Un autre instrument sur la couleur des océans, dont le lancement est prévu début 2024, examinera les écosystèmes marins du monde comme jamais auparavant. La mission PACE, ou Plankton, Aerosol, Cloud, Ocean Ecosystem de la NASA, étudiera le phytoplancton et d’autres biologies océaniques, les aérosols atmosphériques et les nuages dans beaucoup plus de longueurs d’onde que les capteurs précédents. Ces observations aideront à prévoir l’apparition d’algues nuisibles, ainsi que le cycle d’expansion et de récession de la pêche et d’autres facteurs qui affectent les industries commerciales et récréatives.
« Depuis près de 20 ans, les capteurs de couleur des océans jouent un rôle fondamental dans la surveillance par satellite des proliférations d’algues nuisibles », a déclaré l’auteur principal Kelly Luis, chercheur au programme postdoctoral de la NASA au JPL. « Cette application du TROPOMI red SIF démontre comment la combinaison des technologies satellitaires peut renforcer les systèmes d’alerte précoce au-delà des conditions de ciel clair. »

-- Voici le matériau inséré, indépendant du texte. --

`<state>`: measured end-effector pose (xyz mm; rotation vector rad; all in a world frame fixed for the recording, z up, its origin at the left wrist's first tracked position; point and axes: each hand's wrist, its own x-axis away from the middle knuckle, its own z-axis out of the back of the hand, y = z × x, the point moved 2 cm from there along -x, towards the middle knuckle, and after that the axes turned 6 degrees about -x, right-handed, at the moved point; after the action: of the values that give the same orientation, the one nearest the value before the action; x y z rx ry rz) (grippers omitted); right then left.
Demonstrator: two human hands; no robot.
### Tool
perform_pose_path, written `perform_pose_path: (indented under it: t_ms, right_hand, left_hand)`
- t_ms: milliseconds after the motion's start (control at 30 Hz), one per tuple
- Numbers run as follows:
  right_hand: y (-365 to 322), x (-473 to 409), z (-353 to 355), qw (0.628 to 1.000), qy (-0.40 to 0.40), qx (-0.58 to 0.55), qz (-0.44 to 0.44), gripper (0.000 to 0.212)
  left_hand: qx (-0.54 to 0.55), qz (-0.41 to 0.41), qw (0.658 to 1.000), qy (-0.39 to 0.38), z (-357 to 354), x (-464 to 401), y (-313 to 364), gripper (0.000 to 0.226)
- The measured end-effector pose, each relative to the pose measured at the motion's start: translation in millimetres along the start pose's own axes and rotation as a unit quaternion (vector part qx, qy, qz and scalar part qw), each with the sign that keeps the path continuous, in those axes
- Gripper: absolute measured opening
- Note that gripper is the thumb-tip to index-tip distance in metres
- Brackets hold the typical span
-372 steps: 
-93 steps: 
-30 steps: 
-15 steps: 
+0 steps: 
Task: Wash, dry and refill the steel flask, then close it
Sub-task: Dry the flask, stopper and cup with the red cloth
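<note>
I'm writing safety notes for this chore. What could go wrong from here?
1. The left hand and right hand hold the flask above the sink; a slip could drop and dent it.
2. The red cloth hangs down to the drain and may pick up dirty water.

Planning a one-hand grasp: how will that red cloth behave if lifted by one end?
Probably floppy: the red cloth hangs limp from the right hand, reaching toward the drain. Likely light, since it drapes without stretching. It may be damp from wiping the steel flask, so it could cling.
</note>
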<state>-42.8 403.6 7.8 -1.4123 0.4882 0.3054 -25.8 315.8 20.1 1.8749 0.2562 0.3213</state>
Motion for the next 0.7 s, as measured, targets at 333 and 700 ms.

Il a été démontré que l’alerte précoce par satellite présente des avantages concrets. Une récente étude de cas financée par la NASA a révélé que la détection précoce des cyanobactéries dans le lac Utah a entraîné des économies significatives en matière de soins de santé, une perte d’heures de travail et d’autres pertes économiques. Quelques jours d’avertissement préalable peuvent se traduire par une action plus rapide sur le terrain, notamment des alertes publiques et même des fermetures de plages.